First, we evaluate dynamic tracking performance. The reference current $i_{ref}$ steps from 10 A to 20 A at 0.045 s. Our proposed controller exhibits superior response with minimal overshoot and settling time compared to the benchmarks. The tracking error, defined as $i_{err} = i_{ref} – i_g$, remains below 0.5 A in our method, while the others show larger deviations. This demonstrates the enhanced dynamic capability of the super-twisting sliding mode approach.

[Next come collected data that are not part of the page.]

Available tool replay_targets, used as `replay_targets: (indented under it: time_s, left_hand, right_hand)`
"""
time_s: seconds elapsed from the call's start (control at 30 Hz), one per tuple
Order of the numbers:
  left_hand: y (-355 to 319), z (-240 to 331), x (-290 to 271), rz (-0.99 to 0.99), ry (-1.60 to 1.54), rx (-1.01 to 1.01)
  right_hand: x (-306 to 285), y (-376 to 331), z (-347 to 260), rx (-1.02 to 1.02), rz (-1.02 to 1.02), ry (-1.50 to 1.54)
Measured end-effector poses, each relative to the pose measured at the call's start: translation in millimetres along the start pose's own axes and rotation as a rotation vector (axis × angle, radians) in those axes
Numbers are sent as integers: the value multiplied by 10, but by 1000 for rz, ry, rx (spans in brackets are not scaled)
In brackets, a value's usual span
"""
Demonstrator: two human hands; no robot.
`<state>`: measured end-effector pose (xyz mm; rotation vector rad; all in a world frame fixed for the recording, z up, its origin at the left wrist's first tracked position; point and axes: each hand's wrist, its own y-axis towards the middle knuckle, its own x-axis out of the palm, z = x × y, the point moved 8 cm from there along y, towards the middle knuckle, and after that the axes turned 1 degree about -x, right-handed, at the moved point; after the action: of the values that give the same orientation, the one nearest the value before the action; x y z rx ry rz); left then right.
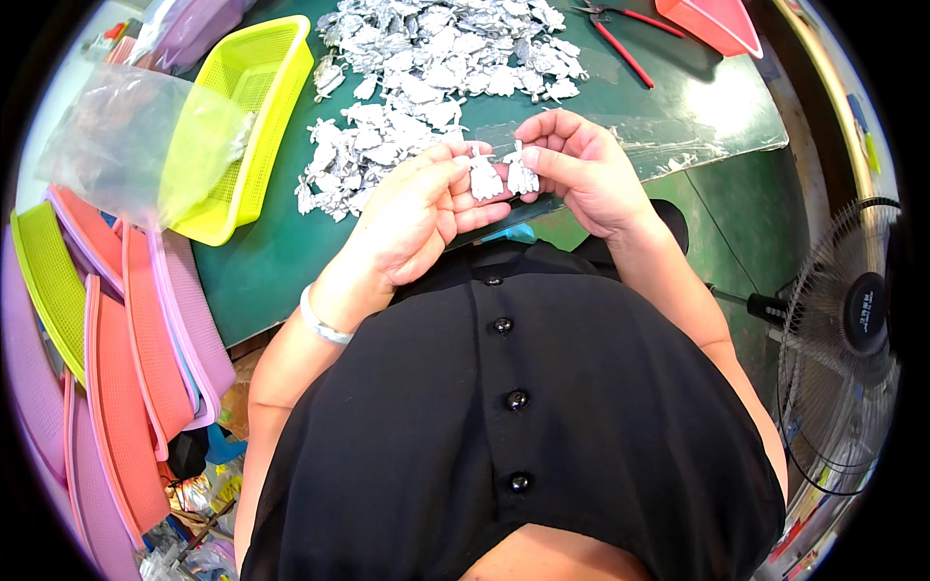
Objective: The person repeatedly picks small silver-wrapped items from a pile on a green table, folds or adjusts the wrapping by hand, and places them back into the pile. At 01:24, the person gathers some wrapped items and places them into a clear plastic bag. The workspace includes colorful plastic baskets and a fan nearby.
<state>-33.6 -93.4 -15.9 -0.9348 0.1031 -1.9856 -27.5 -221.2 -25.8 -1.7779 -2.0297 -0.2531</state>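
Two small silvery metal castings are held side by side just over the near edge of the green table [242, 290]. My left hand [412, 208] pinches one casting [485, 180] between thumb and fingers, its palm partly turned up. The other casting [523, 172] is gripped by the thumb and forefinger of my right hand [586, 174]. Both pieces are flat with an uneven outline; their fine shape is too small to tell. Beyond my hands lies a large heap of similar silvery castings [436, 48], with a smaller pile [339, 160] reaching toward my left hand.
A yellow-green basket [240, 208] with a clear plastic bag [107, 145] stands at the left. Red-handled pliers [623, 53] and a pink tray [722, 29] lie at the far right. Stacked coloured baskets [126, 407] rise beside the table at left; a fan [843, 320] stands at right.
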Motion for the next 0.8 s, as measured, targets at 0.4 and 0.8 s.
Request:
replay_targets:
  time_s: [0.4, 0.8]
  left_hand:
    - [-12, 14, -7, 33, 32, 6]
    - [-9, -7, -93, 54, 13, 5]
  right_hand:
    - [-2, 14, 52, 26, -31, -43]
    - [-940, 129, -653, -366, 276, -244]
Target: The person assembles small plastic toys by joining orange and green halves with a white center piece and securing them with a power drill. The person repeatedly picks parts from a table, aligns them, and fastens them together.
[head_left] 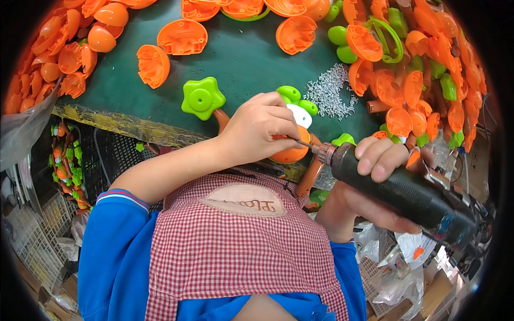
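Observation:
My right hand (375, 182) is wrapped round a black power screwdriver (396, 184), its thin bit pointing left. At the bit's tip, the thumb and fingers of my left hand (261, 130) are pinched together; what they hold is too small or hidden to make out. Just beneath that pinch sits a partly covered plastic toy, with an orange round body (290, 155), a white disc (300, 115) and green oval pieces (289, 93) above it. A brown plastic limb (309, 179) hangs below the body. Beyond my left wrist lies a green star-shaped knob (201, 99) on another brown stem.
A pile of small silver screws (331, 91) lies on the green tabletop (235, 59), right of the toy. Orange half-shells (182, 37) are strewn along the far side, and heaps of orange and green parts (412, 96) flank both sides. A black crate (115, 152) stands below the worn table edge.

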The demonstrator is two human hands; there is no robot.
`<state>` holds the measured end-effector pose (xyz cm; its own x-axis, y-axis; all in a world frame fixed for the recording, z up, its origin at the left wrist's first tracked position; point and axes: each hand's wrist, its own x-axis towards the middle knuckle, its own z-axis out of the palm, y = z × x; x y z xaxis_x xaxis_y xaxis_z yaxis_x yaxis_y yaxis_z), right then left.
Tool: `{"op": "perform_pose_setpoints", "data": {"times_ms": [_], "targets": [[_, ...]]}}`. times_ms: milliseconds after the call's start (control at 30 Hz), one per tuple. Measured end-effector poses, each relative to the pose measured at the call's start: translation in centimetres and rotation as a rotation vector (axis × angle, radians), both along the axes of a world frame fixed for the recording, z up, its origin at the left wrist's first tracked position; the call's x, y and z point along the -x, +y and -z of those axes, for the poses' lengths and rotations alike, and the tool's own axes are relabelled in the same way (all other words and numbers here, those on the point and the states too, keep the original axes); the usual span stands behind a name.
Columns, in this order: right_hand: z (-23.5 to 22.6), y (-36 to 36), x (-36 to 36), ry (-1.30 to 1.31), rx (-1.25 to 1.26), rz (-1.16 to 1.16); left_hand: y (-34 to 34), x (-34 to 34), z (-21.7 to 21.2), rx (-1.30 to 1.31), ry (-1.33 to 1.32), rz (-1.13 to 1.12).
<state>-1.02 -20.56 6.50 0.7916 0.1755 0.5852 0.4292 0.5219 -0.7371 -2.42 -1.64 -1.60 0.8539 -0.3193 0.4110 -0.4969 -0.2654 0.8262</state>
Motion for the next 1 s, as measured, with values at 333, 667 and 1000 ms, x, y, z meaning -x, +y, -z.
{"op": "perform_pose_setpoints", "data": {"times_ms": [333, 667, 1000], "targets": [[0.4, 1.9, 0.5, 0.091, -0.039, 0.082, 0.9, 0.9, -0.4, -0.112, -0.120, -0.081], [1.8, 4.3, -0.5, 0.095, 0.022, -0.089, 2.5, 0.0, -0.8, -0.574, 0.605, 0.087], [4.9, 5.1, -1.3, 0.150, 0.293, -0.251, 2.4, 0.1, -0.4, -0.547, 0.605, 0.086]]}}
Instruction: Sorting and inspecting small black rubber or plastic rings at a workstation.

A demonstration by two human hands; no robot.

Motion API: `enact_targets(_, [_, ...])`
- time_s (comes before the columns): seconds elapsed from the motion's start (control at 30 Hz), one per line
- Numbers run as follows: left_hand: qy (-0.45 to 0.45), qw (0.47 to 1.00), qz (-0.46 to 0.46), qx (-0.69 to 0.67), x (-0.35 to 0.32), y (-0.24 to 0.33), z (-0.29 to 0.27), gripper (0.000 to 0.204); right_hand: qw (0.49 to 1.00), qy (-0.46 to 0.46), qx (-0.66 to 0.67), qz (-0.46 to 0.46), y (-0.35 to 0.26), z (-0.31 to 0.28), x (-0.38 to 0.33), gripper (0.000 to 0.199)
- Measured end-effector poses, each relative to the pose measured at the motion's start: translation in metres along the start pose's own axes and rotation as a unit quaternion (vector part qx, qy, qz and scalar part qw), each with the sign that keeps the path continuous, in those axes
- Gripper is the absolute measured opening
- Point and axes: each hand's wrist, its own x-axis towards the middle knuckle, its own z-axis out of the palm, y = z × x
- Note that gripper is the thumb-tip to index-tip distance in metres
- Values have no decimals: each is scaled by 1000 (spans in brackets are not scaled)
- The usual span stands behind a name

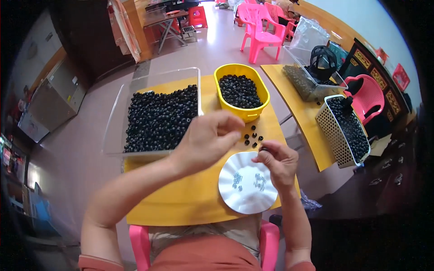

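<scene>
My left hand (209, 138) hovers between the clear bin and the yellow tub, above the table. Its fingers are curled, with a gap between thumb and forefinger and nothing visible in it. Over the plate's upper right edge, my right hand (279, 166) pinches a small black round piece (264, 149). The white scalloped plate (248, 204) carries two clusters of tiny silvery parts (259, 181). Just beyond it, several loose black round pieces (254, 135) with holes lie on the table. More of the same fill the yellow tub (262, 92).
A large clear bin (199, 77) of black pieces stands left on the yellow table (172, 203). At right, a side table (300, 113) holds another clear bin (305, 90); a cream perforated basket (333, 135) stands beside it. Pink chairs (261, 36) stand farther back.
</scene>
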Motion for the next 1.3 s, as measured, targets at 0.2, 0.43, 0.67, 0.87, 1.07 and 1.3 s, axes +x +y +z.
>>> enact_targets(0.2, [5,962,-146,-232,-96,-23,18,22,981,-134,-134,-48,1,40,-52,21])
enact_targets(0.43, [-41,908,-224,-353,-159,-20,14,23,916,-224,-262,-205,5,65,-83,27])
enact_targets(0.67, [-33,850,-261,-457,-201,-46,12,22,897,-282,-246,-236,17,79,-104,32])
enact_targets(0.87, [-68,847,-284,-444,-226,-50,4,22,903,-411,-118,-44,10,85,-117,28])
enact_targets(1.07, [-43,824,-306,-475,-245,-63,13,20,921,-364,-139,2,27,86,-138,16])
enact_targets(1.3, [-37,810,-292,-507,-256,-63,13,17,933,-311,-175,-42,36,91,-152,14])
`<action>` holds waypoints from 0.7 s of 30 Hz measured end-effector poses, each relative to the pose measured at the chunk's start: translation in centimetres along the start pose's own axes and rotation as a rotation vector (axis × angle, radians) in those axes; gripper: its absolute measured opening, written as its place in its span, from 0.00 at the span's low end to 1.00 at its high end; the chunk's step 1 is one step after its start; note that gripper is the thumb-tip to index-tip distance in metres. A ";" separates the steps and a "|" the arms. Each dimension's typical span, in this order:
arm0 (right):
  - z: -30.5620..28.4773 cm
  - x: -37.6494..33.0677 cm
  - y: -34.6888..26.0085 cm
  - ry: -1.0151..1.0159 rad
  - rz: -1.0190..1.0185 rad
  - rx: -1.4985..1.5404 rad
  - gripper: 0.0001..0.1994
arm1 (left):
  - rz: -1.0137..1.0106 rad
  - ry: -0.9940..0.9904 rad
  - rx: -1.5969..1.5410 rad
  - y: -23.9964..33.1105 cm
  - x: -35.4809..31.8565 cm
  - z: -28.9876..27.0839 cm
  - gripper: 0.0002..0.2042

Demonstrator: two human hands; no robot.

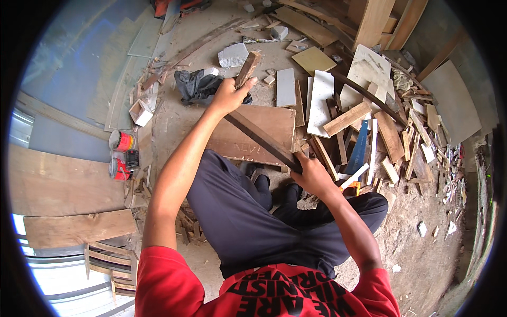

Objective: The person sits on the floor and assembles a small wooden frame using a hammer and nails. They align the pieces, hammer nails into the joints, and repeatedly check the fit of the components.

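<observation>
Head view: left hand [228, 95] grips a short wood block [247, 68] upright, right hand [311, 174] clamps the near end of a dark strip [261, 140], held slanting over the board [253, 138] on the floor.

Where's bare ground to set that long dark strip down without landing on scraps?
Bare dirt lies at lower right, between the right knee and the scattered pale chips. The brown flat board ahead of the feet also has bare surface. It is crowded to the right of that board, where the heap of wood offcuts lies, and beside the red cans at left.
</observation>
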State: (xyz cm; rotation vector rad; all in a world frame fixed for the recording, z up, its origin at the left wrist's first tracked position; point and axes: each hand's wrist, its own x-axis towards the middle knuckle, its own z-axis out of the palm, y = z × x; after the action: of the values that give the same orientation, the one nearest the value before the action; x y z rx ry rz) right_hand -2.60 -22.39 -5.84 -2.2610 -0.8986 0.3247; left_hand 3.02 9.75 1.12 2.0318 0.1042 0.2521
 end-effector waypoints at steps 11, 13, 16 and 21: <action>-2.0 0.2 0.3 -0.026 0.073 -0.064 0.24 | 0.125 0.105 0.190 0.3 0.7 1.5 0.24; -1.5 0.0 1.6 -0.006 0.006 -0.132 0.26 | 0.157 0.165 0.291 0.8 0.8 2.0 0.24; -1.5 -0.1 1.8 0.005 -0.021 -0.164 0.26 | 0.132 0.224 0.370 1.2 0.9 2.4 0.24; -1.4 -0.1 2.1 0.041 -0.072 -0.193 0.26 | 0.068 0.301 0.416 1.7 0.6 2.9 0.25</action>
State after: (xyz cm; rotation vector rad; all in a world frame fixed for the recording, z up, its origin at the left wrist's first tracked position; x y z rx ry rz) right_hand -1.00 -24.29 -6.22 -2.3945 -1.0251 0.1651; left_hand 4.24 6.56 1.43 2.3982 0.2955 0.6210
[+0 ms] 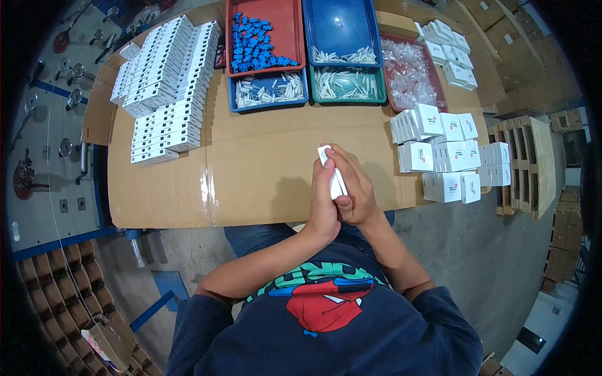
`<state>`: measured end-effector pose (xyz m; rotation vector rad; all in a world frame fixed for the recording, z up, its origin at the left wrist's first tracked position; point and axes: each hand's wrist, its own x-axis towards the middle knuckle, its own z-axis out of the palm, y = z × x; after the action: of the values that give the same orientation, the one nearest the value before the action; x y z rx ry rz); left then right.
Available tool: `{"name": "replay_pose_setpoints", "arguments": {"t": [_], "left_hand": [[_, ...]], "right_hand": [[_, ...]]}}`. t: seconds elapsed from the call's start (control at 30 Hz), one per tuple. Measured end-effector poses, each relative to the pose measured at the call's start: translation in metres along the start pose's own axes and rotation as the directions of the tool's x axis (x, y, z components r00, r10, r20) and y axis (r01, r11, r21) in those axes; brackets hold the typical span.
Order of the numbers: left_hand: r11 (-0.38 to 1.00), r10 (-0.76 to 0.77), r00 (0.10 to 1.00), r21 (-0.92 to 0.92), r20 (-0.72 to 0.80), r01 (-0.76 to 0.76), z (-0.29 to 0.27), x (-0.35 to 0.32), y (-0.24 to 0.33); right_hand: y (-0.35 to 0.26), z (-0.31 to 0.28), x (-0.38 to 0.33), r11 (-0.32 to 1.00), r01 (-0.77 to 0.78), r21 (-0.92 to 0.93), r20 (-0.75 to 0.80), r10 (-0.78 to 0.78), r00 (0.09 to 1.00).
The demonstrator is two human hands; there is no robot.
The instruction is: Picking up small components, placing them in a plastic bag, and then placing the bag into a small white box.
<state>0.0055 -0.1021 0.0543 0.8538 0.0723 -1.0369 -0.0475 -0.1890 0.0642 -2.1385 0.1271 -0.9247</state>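
Above the near part of the cardboard-covered table, both my hands are closed around a slim white box-like piece [337, 184]. My left hand [322, 203] grips it along its left side, the thumb near its upper end. My right hand [357, 189] wraps it from the right, with fingertips over the far end. The piece stands tilted between my palms, and much of it is hidden by my fingers. To the right of my hands, several small white boxes [448, 156] stand in groups at the table's edge.
Stacked white units with dark openings [166, 88] fill the left side. At the back are a red tray [293, 31] of blue parts, a blue tray [342, 28] and a green tray [380, 100] of white pieces, and a reddish tray [442, 94] of clear plastic bags. Wooden pallets [533, 166] stand beyond the right edge.
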Motion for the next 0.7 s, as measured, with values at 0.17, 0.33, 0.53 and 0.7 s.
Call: {"name": "replay_pose_setpoints", "arguments": {"t": [0.17,0.33,0.53,0.7], "left_hand": [[0.998,0.021,1.0,0.061,-0.008,-0.021,-0.002,-0.002,-0.003],[0.929,0.212,0.969,0.28,0.129,-0.24,-0.003,0.004,0.015],[0.175,0.523,0.607,0.621,0.599,-0.764,-0.013,0.008,0.042],[0.272,0.53,0.593,0.54,0.606,-0.796,-0.017,0.008,0.035]], "right_hand": [[0.0,0.0,-0.004,0.996,-0.047,0.076,-0.007,0.048,0.999],[-0.012,-0.012,0.0,0.905,-0.203,0.374,0.047,0.201,0.979],[-0.033,-0.019,0.002,0.597,-0.504,0.624,0.182,0.517,0.836],[-0.037,-0.008,0.003,0.456,-0.568,0.685,0.2,0.633,0.748]]}}
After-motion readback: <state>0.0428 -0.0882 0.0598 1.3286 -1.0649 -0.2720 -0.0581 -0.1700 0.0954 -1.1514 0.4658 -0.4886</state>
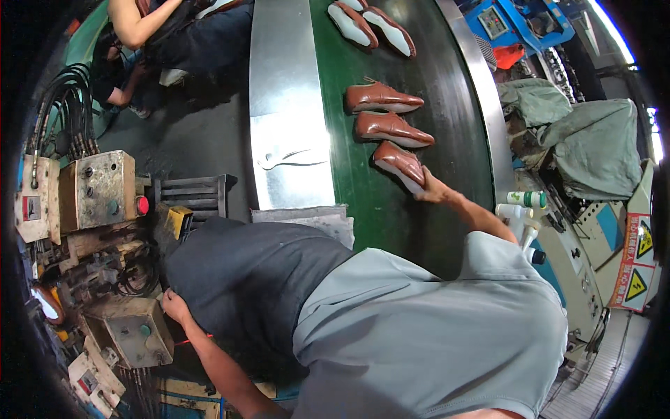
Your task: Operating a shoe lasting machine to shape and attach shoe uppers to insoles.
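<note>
Right hand fingers grip the brown shoe mid-belt; left hand fingers apparently curled, unclear.

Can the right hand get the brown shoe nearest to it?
Probably yes: the right hand already touches the nearest brown shoe on the green belt, with nothing between them.

Glossy brown shoes with white soles, dark green conveyor belt, red button, grey shirt
</note>
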The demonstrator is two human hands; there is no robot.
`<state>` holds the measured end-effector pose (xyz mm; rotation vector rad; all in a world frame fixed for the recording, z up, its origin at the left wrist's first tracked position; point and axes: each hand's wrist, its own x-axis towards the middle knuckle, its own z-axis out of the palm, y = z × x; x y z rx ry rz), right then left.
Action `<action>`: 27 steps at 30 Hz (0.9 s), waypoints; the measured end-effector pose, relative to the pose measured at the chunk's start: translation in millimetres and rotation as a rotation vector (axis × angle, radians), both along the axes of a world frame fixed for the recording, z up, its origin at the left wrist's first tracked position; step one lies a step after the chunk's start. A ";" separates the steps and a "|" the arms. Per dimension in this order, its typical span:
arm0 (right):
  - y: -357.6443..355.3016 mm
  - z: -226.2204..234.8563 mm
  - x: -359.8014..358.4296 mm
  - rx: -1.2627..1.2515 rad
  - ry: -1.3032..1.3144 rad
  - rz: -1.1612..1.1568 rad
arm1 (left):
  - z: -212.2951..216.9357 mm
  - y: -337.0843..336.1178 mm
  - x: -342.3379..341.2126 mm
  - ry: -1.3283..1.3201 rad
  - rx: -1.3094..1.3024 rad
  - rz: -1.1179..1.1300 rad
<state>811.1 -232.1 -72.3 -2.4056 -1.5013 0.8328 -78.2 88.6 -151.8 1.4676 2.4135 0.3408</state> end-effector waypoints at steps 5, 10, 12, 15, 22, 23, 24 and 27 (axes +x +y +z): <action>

Next, the observer’s performance is assessed. The super-twisting sliding mode observer accurately estimates $i_1$, $U_C$, and $i_g$ with rapid convergence and negligible chattering, unlike the Luenberger observer and conventional sliding mode observer which exhibit slower response or steady-state oscillations. The estimation errors are summarized below:
| Observer Type | Max Error in $i_1$ (A) | Max Error in $U_C$ (V) | Max Error in $i_g$ (A) |
|---|---|---|---|
| Super-Twisting SMO | 0.15 | 5.2 | 0.12 |
| Conventional SMO | 0.45 | 12.8 | 0.38 |
| Luenberger Observer | 0.85 | 20.5 | 0.72 |
We then investigate robustness against filter parameter perturbations. At time intervals 0–0.025 s, 0.025–0.065 s, and 0.065–0.1 s, the values of $L_1$ and $C$ are varied to 50%, 100%, and 150% of their nominal values, respectively. Our controller maintains stable operation with grid current total harmonic distortion (THD) consistently around 0.5%, whereas the benchmark methods show THD up to 2.0% under the same conditions. The following table compares THD values under parameter perturbations:
| Control Strategy | THD at 50% $L_1$, 50% $C$ | THD at 100% $L_1$, 100% $C$ | THD at 150% $L_1$, 150% $C$ |
|---|---|---|---|
| Proposed Method | 0.52% | 0.48% | 0.51% |
| Conventional SMC | 0.91% | 0.87% | 0.93% |
| QPR Control | 2.15% | 1.98% | 2.22% |
Finally, the system’s behavior under weak grid conditions is examined by varying the grid impedance $L_g$ from 1 mH to 8 mH. Our strategy demonstrates strong adaptability, with grid current THD staying below 0.4% across all impedance values. In contrast, the conventional SMC and QPR control show THD degradation up to 1.3% and 2.5%, respectively. The robustness is attributed to the integral action in the sliding surface and the disturbance rejection capability of the super-twisting algorithm. The impedance variation results are condensed as:
| Grid Impedance $L_g$ (mH) | THD (Proposed Method) | THD (Conventional SMC) | THD (QPR Control) |
|---|---|---|---|
| 1 | 0.20% | 0.25% | 1.05% |
| 5 | 0.38% | 1.30% | 2.10% |
| 8 | 0.31% | 0.40% | 1.13% |
In conclusion, we have developed a robust control strategy for LCL-type utility interactive inverters in weak grids. The integration of a super-twisting sliding mode observer eliminates additional sensors and enhances estimation accuracy. The composite controller, blending non-singular fast terminal sliding mode and super-twisting algorithms, ensures fast dynamic response, low steady-state error, and high robustness against parameter perturbations and grid impedance fluctuations. Simulation results confirm that our method maintains grid current THD around 0.5% under diverse disturbances, outperforming conventional approaches. Future work may focus on experimental validation and extension to three-phase systems or microgrid applications. This research contributes to the reliable operation of utility interactive inverters in evolving power networks with high penetration of renewable energy.